= What the task requires =
Where a line below holds the string "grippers", that line goes into the answer.

(Beginning of Supplied entries)

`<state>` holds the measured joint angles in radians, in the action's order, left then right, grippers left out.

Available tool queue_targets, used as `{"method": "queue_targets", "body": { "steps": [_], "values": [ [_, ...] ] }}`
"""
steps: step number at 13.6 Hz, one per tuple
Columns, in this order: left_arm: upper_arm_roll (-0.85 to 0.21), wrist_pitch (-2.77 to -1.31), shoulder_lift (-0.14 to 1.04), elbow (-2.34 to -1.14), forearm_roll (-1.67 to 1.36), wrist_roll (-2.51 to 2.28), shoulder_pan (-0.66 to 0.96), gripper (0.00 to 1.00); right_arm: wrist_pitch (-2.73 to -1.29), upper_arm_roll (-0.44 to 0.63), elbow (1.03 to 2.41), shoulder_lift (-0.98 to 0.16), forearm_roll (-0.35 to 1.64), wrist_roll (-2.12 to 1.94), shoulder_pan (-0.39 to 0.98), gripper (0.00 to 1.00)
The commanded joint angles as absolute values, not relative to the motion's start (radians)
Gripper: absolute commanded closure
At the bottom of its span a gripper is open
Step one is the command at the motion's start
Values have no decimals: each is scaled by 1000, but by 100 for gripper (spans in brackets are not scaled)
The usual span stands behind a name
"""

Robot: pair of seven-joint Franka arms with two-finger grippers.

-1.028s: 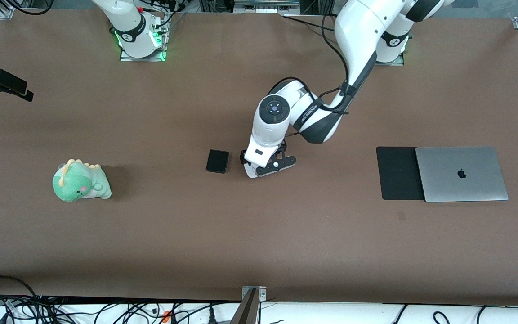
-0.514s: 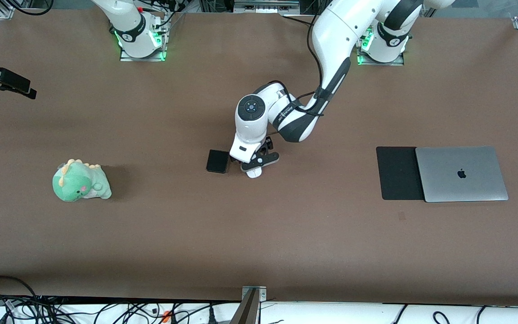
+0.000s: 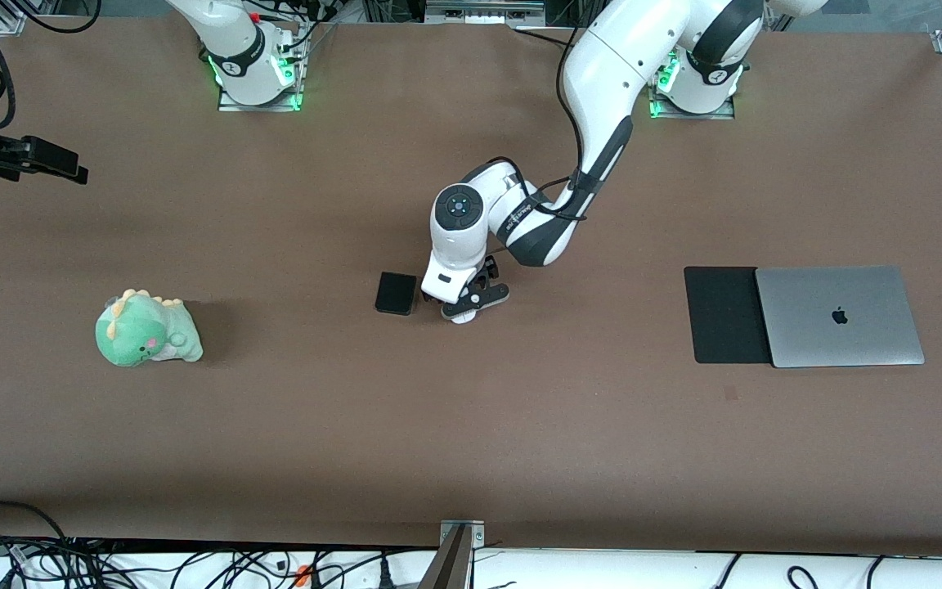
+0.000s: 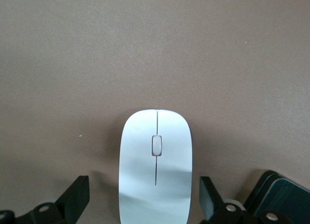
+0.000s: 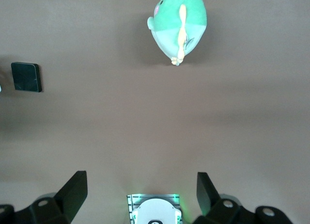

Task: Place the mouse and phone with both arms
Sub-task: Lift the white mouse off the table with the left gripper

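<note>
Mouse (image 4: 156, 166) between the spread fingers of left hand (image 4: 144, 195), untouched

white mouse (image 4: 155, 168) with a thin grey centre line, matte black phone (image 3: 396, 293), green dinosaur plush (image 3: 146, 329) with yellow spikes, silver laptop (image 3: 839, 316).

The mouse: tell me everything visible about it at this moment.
The mouse is a white, smooth, glossy oval with a thin grey line down its top and a small scroll button midway. It lies flat on the brown table, beside the phone, toward the left arm's end. The left gripper is low over it, fingers open on either side with gaps showing, so nothing but the table touches it. In the front view only its tip peeks out.
</note>
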<state>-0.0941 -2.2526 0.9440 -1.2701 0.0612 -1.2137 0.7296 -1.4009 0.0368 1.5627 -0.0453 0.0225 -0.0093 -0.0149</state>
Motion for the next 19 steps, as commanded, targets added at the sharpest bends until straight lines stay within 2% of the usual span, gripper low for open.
{"method": "queue_targets", "body": {
  "steps": [1, 5, 9, 11, 16, 19],
  "values": [
    [-86, -2250, 971, -1233, 87, -1239, 744, 0, -1417, 37, 1591, -35, 31, -5, -6, 0],
    [-72, -2250, 979, -1233, 87, -1246, 758, 0, -1428, 31, 1595, -43, 34, -2, -2, 0],
    [-71, -2247, 974, -1233, 87, -1246, 756, 36, -1450, 31, 1617, -48, 75, 24, 3, 0],
    [-66, -2243, 970, -1233, 87, -1244, 755, 48, -1463, 29, 1631, -48, 94, 40, 12, 0],
    [-22, -2223, 921, -1246, 91, -1212, 732, 49, -1470, 29, 1637, -72, 124, 54, 25, 0],
    [-25, -2137, 855, -1252, 89, -1132, 635, 48, -1489, 29, 1640, -100, 163, 58, 37, 0]
  ]
}}
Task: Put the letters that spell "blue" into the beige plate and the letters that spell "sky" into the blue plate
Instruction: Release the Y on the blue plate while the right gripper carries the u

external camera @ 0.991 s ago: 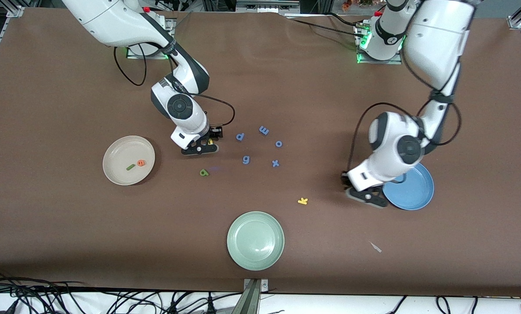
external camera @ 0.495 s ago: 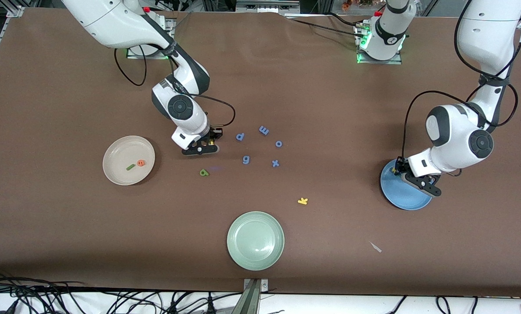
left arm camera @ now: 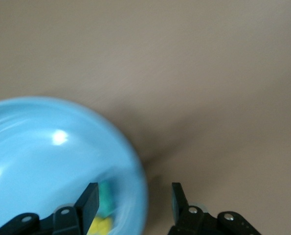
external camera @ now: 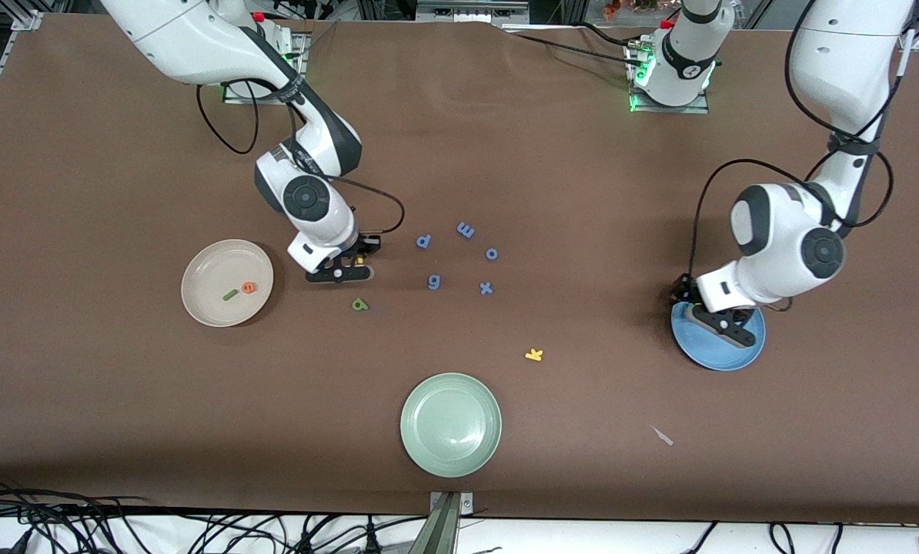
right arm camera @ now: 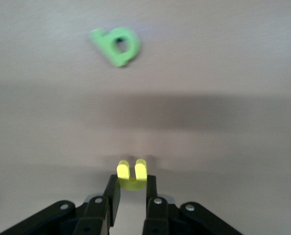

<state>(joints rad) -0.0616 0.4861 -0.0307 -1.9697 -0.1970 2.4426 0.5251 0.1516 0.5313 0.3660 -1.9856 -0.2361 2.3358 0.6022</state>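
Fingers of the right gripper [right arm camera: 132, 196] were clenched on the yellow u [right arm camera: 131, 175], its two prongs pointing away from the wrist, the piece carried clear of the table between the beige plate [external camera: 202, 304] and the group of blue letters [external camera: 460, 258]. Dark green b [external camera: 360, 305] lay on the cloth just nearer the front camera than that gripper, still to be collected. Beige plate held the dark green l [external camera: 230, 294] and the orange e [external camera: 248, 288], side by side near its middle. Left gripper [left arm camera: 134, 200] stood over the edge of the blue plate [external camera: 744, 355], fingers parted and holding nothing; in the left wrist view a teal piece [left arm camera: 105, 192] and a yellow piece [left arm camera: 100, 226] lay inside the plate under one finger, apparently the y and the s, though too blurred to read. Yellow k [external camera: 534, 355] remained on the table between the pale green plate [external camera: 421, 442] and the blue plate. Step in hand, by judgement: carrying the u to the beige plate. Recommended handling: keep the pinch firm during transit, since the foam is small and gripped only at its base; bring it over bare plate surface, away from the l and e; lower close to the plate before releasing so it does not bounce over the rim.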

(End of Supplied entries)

= Expected output =
`<state>` holds the measured joint angles in radians, in the action's order, left then right, grippers left out.
Robot: pair of seven-joint Franka arms with two-finger grippers.

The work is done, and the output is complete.